Dizem que as brincadeiras de crianças refletem o espírito de um povo. Eu acredito nisso piamente. Rebuscando algumas das cantigas que repetiamos na escola, notei que quase todas trazem versos sobre a diáspora palestina, sobre o sofrimento, a fuga, os lares deixados para trás, as oliveiras, as parreiras, algumas referências à terra, como não deixar escaparr o último punhado de areia da mão.
Foi assim que cresci, repetindo cantigas sofridas de quem perdeu o lar, de quem perdeu o chão e viu-se jogado numa nova realidade por uma imposição selvagem.
A cantiga que mais ficou gravada na memória, foi a da brincadeira de trocar o chapéu. Faziamos uma roda de crianças sentadas no chão e uma corria em volta carregando um chapéu na mão. Quando acabávamos de cantar, a criança que estava em pé colocava o chapéu na cabeça de outra que estava sentada. Esta por sua vez levantada e dava voltas com o chapéu, repetindo a brincadeira. Mas a questão é o que se dizia nos versos que cantávamos. Vou tentar traduzir com certa fidelidade:
Tak Tak Takie - cha cha chapéu
O ana bala hawieh - Eu estou sem documento
Ren ren ya jaras - Toque toque o sino
Khanjar fe dahri engharas - enfiaram uma adaga em minhas costas
Tak tak ya abu el tok - Ele aguentou, ó dono do círculo (círculo - referência aos países do centro do Oriente Médio)

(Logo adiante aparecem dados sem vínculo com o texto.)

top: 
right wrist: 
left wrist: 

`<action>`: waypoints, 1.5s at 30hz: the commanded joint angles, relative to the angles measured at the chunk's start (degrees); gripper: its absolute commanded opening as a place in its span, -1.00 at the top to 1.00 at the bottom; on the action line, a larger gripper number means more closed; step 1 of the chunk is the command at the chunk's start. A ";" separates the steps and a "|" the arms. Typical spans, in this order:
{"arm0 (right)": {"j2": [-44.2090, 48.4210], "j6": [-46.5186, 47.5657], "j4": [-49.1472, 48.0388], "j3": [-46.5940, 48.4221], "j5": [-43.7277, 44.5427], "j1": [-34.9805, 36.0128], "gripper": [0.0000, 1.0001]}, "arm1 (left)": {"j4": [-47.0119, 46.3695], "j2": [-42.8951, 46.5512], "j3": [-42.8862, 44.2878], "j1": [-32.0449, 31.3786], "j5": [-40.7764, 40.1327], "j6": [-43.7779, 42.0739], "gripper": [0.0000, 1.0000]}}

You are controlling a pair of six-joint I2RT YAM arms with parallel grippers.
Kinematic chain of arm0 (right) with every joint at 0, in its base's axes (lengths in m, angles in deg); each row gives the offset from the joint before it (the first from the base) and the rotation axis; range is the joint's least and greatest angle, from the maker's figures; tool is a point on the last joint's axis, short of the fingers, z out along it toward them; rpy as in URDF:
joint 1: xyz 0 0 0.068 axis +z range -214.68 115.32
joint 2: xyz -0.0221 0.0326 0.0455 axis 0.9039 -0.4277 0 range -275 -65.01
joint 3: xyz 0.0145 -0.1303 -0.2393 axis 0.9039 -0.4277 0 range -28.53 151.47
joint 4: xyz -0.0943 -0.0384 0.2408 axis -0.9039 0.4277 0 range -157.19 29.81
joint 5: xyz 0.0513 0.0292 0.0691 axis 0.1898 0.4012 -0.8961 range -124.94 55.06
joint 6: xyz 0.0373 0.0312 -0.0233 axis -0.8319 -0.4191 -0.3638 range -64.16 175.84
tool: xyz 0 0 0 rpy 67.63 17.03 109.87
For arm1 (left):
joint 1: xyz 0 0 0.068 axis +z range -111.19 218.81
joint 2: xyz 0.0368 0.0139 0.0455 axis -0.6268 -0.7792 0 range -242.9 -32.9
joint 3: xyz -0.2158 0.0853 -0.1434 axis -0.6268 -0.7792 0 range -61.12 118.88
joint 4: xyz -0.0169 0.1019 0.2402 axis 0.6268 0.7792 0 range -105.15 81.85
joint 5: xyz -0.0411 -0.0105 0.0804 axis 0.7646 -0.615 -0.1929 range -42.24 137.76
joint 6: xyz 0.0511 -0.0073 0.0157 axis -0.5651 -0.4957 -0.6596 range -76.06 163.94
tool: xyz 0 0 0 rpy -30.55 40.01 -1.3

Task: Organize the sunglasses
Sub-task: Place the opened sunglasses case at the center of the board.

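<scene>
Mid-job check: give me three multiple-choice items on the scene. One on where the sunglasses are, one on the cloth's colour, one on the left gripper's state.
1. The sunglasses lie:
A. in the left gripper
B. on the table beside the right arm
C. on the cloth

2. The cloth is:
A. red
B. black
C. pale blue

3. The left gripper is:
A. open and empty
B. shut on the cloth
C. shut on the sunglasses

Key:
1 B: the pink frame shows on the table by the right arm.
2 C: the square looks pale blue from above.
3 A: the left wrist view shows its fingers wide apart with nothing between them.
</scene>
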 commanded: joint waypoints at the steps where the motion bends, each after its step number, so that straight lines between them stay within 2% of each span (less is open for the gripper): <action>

Ya bladi ana koli shok - Ó minha terra, estou cheio de saudades
Minha geração foi a primeira nascida logo depois da diápora palestina. Minha geração absorveu todas as reações imediatas de instabilidade, de dor, de perda, de injustiça, de isolamento e da falta de referência. Isso sem mencionar o Setembro Negro. O medo que assolou os acampamentos palestinos na Jordânia naquela época era assombroso. O estado de sítio era outra tortura para quem já tinha sofrido tantas outras. Foi no meio de tudo isso que brotou a minha geração, sem liberdades, sem brinquedos, sem alimentos suficientes. O que nos restava era cantar. E cantávamos muito, muito, muito e dessas cantigas tirávamos nossas forças para crescer, resistir e continuar, até hoje, nossa resistência palestina.